It is hard to see those counterparties staying alive with fortunes intact when they themselves must collect from their own failed counterparties. Bass runs a hedge, his hedge is dependent upon all the hedges, all others are hedged against each other; in the very real sense nobody is hedged at all. Here is the reason for the frantic effort over the past five years to prop up every single ‘systemically significant’ finance player on Planet Earth: every one is a counterparty to all the others. The casino which makes up finance is nothing other than trillions of stupid bets, every one made for their own sake, none of which was ever intended to be collected. Because this is so, there is naught but fees demanded by the brokers putting the gamblers — like Bass and his counterparties — together.

The institutional bias fails Bass, what he does not- and cannot understand. The correct strategy is Nicole’s; to stand aside as far as possible from the fracas which is enveloping the entire developed world, to not bet on particular sides because all sides will fail. Bass succeeded in 2008 by taking the opposite side of clearly stupid trades by large banks. The banks sustained losses — which were gains for Bass and his clients — because they were backstopped by the taxpayers’ ability to borrow from the very same banks. The crisis in 2008 illuminated the incestuous circularity of both the lending process and the dependence of each borrower on all the others. When the system Bass depends upon falters, there is no other (ex-planetary) system to bail Bass out!
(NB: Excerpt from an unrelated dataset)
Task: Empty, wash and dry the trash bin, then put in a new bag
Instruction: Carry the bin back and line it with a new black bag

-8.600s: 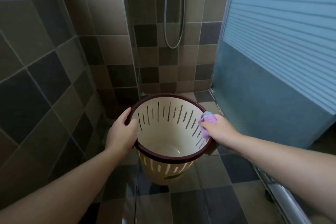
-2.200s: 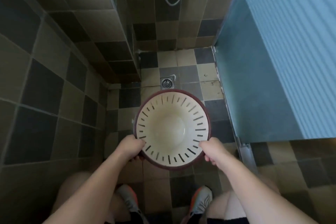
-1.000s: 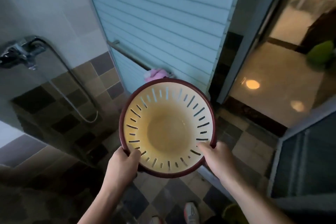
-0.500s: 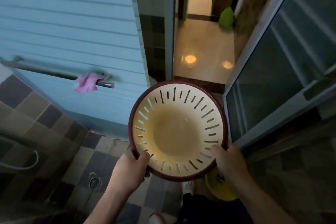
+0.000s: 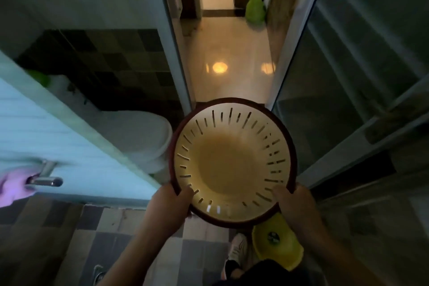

… or any of the rest of us.

Japan depends its non-Japanese overseas trading partners to subsidize the country’s resource waste by way of its trade surplus. That is, Japan gains more from the goods it sells overseas than what the customer gains from the use of the goods. At some point the customer is exhausted by its ‘Made in Japan’ goods and cannot afford to buy any more. Put another way, Japan has borrowed as much as it possibly can against the accounts of its customers by way of foreign exchange. The customers refuse or are unable to borrow, that strands Japan, (Bloomberg):

 

L.A. Breaks Driving Addiction as Bike-Train Commutes Grow

James Nash

Bikes, Buses Replacing Car Addiction in L.A.

Los Angeles embodied America’s love affair with the automobile in the last century. In this one it’s trying to kick the car to the curb.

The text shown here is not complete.